Detrás de un emporio multimillonario está Gabrielle, una singular mujer que para muchos es ejemplo de lucha personal y a favor de la libertad de las mujeres. Para ello tuvo que desafiar y romper más de una regla de la moda de su época.
Diseñó ropa de apariencia sencilla no sólo por una cuestión de estilo. Fue su manera de decirle a las mujeres: dejen que sea su personalidad la que hable, no su ropa, porque “la belleza comienza en el instante en que decides ser tú misma”.
Su vida no fue fácil. Nació en un hogar humilde y que aprendió a coser con las monjas del orfanato donde tuvo que pasar muchos años tras la muerte de su madre y el abandono de su padre cuando tenía tan sólo 11 años.
Sus hermanos varones fueron a parar en familias campesinas, donde hacían trabajo de campo a cambio de cubrir sus necesidades básicas de alimentación y vivienda. Pero Gabrielle y sus dos hermanas fueron enviadas a un convento que servía de orfanato y donde, además de ciertas clases, se les enseñaban las labores clásicas de las mujeres de la época, como coser.
Años más tarde, Gabrielle negaría esta historia y dijo que no había ido a un orfanato sino a casa de unas malvadas tías, donde “el amor era un lujo y la infancia un pecado”. Muchos aseguran que probablemente prefirió esta versión, no por un tema anti-religioso, sino por temor a ser rechazada aún más por una sociedad llena de tabúes y prejuicios.
A sus 18 años, Gabrielle pudo salir del convento en Aubazine para irse a otro en el centro de Francia. Sólo estuvo un año y enseguida consiguió trabajo en una pañería, donde se especializaban sobre todo en trajes de hombres.
También se sintió atraída por el escenario (otro trabajo que no le venía mal para pagar sus gastos) y empezó a cantar en pequeños bares y cafés. Su gran número era una melodía sobre un perrito llamado Coco , una canción tan contagiosa que “Coco” se volvió su sobrenombre.

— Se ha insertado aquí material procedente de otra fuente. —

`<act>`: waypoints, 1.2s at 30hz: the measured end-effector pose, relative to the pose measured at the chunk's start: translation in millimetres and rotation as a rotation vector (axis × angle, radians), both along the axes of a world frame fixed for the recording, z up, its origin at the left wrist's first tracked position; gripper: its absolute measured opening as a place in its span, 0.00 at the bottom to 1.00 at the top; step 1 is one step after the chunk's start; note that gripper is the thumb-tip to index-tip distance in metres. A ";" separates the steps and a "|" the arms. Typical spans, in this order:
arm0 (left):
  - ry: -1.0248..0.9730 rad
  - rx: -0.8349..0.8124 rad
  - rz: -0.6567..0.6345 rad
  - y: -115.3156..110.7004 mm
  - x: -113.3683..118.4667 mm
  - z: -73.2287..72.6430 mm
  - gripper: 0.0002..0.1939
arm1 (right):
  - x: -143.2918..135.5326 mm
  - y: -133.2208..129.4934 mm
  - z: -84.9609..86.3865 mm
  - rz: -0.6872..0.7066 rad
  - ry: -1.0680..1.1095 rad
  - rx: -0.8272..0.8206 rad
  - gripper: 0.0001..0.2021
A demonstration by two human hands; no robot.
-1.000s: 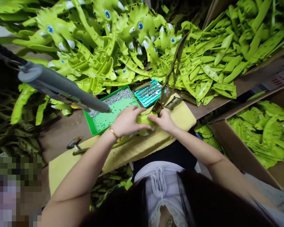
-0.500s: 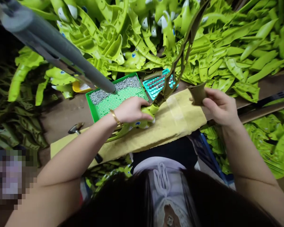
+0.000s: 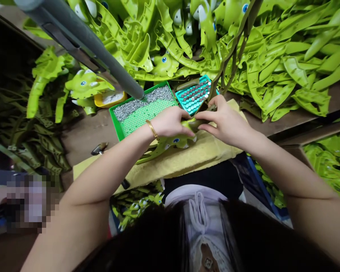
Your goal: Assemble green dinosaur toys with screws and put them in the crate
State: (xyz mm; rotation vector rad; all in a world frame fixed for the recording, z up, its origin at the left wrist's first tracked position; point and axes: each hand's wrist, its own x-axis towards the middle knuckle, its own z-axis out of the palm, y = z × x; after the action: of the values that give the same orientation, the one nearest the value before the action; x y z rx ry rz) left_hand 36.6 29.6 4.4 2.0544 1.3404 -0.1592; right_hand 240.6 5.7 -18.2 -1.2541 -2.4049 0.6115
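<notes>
One lime-green toy piece (image 3: 176, 141) with a blue eye lay on the yellow cloth (image 3: 212, 149) directly in front of you, partly hidden beneath your fingers. Your left hand (image 3: 174, 122) gripped it from above, thumb and fingers about its upper part. Your right hand (image 3: 225, 122) pinched a small olive-brown part (image 3: 201, 120) at the right end of the green one, thumb beneath and fingers over it. Just beyond that hand, long brown strips (image 3: 225, 71) slanted upward; you could not tell from this angle where their lower ends met anything.

Near your left wrist, which wore a gold bracelet (image 3: 152, 129), sat a green tray (image 3: 116, 124) with silver screws (image 3: 158, 95) heaped along its far side. A gray screwdriver (image 3: 113, 64) slanted down with its tip over those screws. Beside the tray, a teal tray (image 3: 188, 108) held rows of small round pieces. A hammer (image 3: 99, 148) lay to the left, partly hidden by your forearm. Farther out, many green toy parts (image 3: 286, 71) were piled across the bench.
</notes>
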 end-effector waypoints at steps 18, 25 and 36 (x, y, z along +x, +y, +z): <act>-0.119 0.121 0.061 -50.8 6.3 24.5 0.38 | -48.7 -36.3 -48.8 -0.224 1.115 -0.624 0.18; -0.182 0.048 -0.051 -33.6 2.8 26.2 0.32 | -69.9 -35.5 -55.1 -0.321 1.186 -0.583 0.16; -0.045 -0.089 -0.028 2.2 22.6 16.7 0.22 | 121.2 18.5 -36.8 -1.093 0.205 -0.013 0.22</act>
State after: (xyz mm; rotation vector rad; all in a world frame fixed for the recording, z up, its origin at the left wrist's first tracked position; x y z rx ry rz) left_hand 59.1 31.8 21.1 1.9914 1.2551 -0.1809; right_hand 361.8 24.2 -55.0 -2.0733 -1.2303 0.3608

En búsqueda de fama y fortuna, Gabrielle invirtió su dinero en clases de canto y trajes para intentar impresionar a agentes de clubes más exclusivos. No sirvió de nada y quedó en la bancarrota, pero recibió la ayuda de Étienne Balsan, un hombre adinerado que había conocido en la pañería y que creía fielmente en su talento.
Él le enseñó a montar a caballo y la llevaba a todas las grandes fiestas para que hiciera algo de relaciones públicas.

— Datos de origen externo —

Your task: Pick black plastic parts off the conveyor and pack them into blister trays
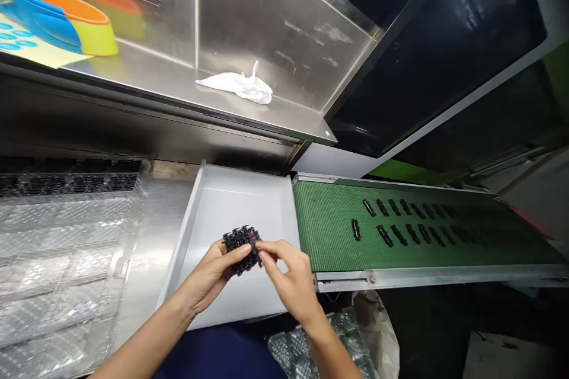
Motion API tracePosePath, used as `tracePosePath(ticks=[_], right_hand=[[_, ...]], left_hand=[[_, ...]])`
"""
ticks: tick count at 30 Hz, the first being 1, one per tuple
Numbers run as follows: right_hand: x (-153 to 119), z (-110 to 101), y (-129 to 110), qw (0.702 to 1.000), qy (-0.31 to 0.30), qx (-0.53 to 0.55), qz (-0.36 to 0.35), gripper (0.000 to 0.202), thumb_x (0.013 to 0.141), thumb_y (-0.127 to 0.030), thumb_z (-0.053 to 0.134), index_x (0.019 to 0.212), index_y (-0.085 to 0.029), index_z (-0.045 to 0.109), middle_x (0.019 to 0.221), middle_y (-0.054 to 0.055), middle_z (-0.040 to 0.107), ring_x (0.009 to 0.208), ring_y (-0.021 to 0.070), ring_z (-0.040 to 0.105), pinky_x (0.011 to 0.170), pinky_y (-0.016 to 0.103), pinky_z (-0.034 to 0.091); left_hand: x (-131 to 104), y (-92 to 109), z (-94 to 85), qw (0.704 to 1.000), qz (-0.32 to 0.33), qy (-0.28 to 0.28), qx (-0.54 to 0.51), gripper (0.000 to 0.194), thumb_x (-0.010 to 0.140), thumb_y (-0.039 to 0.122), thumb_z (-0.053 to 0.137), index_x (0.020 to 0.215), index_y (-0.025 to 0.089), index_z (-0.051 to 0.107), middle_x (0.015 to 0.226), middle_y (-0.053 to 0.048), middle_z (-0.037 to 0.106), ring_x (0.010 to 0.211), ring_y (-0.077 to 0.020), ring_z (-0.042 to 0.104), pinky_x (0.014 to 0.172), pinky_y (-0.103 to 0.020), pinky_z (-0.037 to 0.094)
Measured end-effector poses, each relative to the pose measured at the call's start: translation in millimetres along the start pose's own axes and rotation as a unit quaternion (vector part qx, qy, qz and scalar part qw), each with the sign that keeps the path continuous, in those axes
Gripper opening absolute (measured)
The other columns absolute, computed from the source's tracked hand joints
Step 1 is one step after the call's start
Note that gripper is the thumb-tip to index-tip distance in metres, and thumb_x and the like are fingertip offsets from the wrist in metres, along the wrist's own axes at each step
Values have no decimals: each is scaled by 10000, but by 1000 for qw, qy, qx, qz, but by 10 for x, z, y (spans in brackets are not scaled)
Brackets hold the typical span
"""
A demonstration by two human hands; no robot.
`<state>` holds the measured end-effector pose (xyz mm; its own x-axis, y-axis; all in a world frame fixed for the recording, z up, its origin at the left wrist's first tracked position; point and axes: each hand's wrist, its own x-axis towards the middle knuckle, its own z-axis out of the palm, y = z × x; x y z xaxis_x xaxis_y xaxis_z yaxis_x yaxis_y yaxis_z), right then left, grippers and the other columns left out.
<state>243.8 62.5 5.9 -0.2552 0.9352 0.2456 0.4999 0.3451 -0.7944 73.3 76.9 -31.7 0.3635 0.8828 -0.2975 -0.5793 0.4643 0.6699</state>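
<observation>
A bunch of small black parts [240, 240] is held above the white tray [240, 204]. My left hand [216, 272] is closed around its left and lower side, thumb across the front. At the bunch's right edge, the thumb and index finger of my right hand [287, 272] pinch one of the black parts; a small reddish spot shows beside the fingertips. To the right, similar black pieces [355, 229] lie in rows on a green conveyor belt [329, 249].
Stacked clear plastic trays [57, 266] cover the left side. A metal shelf [173, 83] above carries a crumpled white glove [244, 86] and a blue, orange and yellow object [95, 38]. More clear trays [347, 331] and a whitish bag [382, 337] sit below the belt.
</observation>
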Motion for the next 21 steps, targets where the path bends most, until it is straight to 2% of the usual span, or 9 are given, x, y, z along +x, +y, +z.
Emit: tracePosePath(ticks=[2,5,7,9,14,17,21], right_hand=[[-75,65,-122,996,-17,-63,-66,210,935,-279,575,1106,-215,678,1018,86,685,948,205,641,831,344,542],[-76,-13,-194,974,-77,-166,-137,382,811,-367,740,1147,-212,645,1347,150,537,1240,307,504,982,456,484],[-52,-74,-216,959,-134,-181,-174,392,794,-323,762,1143,-217,619,1439,130,474,1317,305,448,1043,466,445],[-43,-88,-240,958,-156,-143,-193,413,817,-298,742,1190,-242,575,1399,95,533,1284,261,501,1049,425,454],[-111,59,-278,985,-71,-26,-156,809,711,-488,794,1398,-290,416,1292,75,612,1207,253,572,1041,379,471],[-145,133,-257,985,-50,-33,-165,857,699,-510,790,1429,-303,390,1305,80,601,1210,262,561,1044,396,457],[-165,153,-236,980,-68,-64,-175,850,719,-499,778,1442,-292,382,1339,76,590,1283,260,499,1065,413,426]], left_hand=[[-106,49,-35,1000,6,-2,14,245,734,322,814,934,196,750,887,-36,754,890,-179,633,803,-245,463],[-254,127,-114,999,-19,-5,47,267,701,325,837,916,191,752,858,-30,750,873,-181,623,784,-248,454],[-335,166,-170,997,-39,-13,66,321,661,320,863,930,184,752,859,-34,749,841,-180,619,743,-249,451],[-402,190,-211,997,-55,-19,59,356,631,323,881,933,184,754,860,-37,750,812,-180,623,723,-254,454],[-523,211,-226,995,-96,-27,-5,373,597,325,901,919,192,766,893,-51,763,869,-207,659,799,-294,491],[-552,214,-208,994,-102,-37,-15,374,594,313,904,921,193,767,926,-58,764,919,-218,661,806,-295,501],[-537,197,-194,994,-102,-33,-6,380,600,300,902,938,197,762,912,-60,767,876,-211,675,783,-294,511]])
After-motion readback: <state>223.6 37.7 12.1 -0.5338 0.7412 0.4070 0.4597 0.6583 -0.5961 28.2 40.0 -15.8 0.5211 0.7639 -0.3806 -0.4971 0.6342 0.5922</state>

Coco empezó a codearse con la alta sociedad y, sobre todo, se dio cuenta lo particularmente incómoda que era la ropa de mujer a la hora de practicar equitación o al estar en estas grandes veladas. Años más tarde, inventaría su famosa cartera 2.55, que era un clutch de noche con una cadena para poder colgarla en el hombro y tener las manos libres.
Aunque tenía el apoyo de Balsan, Coco vivía en un mundo muy competitivo, de apariencias. Las mujeres con las que se codeaba usaban pieles y grandes joyas. Ella en cambio se hacía su propia ropa, más sencilla y masculina, ¡y más práctica! Así comenzó a destacar.

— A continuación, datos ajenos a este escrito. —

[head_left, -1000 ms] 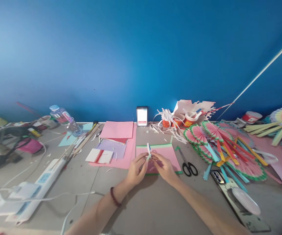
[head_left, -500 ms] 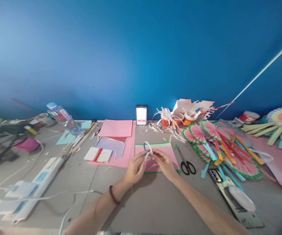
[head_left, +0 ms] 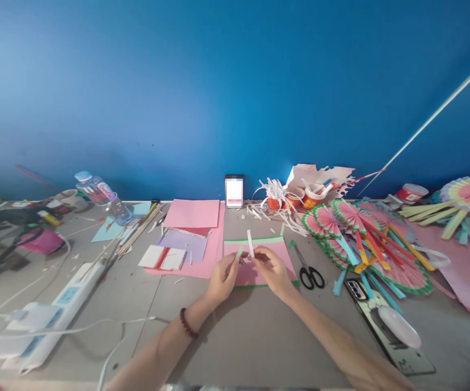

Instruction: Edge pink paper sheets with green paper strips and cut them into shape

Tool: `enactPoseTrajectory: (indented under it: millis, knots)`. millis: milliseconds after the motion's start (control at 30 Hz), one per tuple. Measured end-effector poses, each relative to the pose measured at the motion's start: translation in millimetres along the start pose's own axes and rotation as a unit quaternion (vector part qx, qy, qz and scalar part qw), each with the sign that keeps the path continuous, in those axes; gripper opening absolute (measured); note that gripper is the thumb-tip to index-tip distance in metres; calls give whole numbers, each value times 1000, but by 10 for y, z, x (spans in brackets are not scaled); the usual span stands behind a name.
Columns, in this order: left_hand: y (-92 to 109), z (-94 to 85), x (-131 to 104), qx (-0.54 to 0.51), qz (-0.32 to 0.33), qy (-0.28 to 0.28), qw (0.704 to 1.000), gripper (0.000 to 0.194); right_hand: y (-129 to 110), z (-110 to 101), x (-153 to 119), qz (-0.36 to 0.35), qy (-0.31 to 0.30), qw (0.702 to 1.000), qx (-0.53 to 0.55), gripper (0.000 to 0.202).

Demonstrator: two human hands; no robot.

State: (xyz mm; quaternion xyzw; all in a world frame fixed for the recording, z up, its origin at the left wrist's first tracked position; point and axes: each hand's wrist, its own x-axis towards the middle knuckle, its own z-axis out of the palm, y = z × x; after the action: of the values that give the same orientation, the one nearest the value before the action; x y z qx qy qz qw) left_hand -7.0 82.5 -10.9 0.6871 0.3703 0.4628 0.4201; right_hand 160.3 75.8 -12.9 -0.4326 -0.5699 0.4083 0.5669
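My left hand (head_left: pixel 221 276) is closed in a pinch on a short pale green strip (head_left: pixel 239 253). Opposite it, the fingers of my right hand (head_left: pixel 274 270) pinch a narrow white strip (head_left: pixel 250 243) that stands nearly upright. The fingertips of both hands are close together, and fingers partly hide the strips' lower ends. Under the hands lies a pink sheet of paper (head_left: pixel 255 279) with green bands along its far and near edges. Black-handled scissors (head_left: pixel 311 276) lie just right of the sheet, their blades pointing away from me.
To the right are folded pink paper fans (head_left: pixel 352 214) with coloured strips, and a phone (head_left: pixel 398 347) under a white mouse (head_left: pixel 399 326). Pink paper (head_left: pixel 192 213) and a white card (head_left: pixel 173 258) lie left. A power strip (head_left: pixel 66 304) with cables and a water bottle (head_left: pixel 90 184) are farther left.
The white strip was curled in a loop above my fingers; now it stands straight and upright in my right hand. Both hands stay over the pink sheet, and the view has shifted slightly.
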Motion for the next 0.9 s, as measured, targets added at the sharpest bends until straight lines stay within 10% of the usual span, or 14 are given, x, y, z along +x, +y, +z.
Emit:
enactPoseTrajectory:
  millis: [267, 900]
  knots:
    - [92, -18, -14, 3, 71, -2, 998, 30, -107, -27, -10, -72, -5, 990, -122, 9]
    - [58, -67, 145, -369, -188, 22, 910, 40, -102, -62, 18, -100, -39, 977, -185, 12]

Tres años después, Balsan le ofreció su apartamento en París para que lo usara de atelier y persiguiera una carrera como diseñadora.
Gabrielle empezó haciendo sombreros (las monjas de su infancia le habían enseñado bien el arte de la aguja) y los vendía justamente a esas mujeres que había conocido. Enseguida se convirtieron en un éxito en la alta sociedad parisina.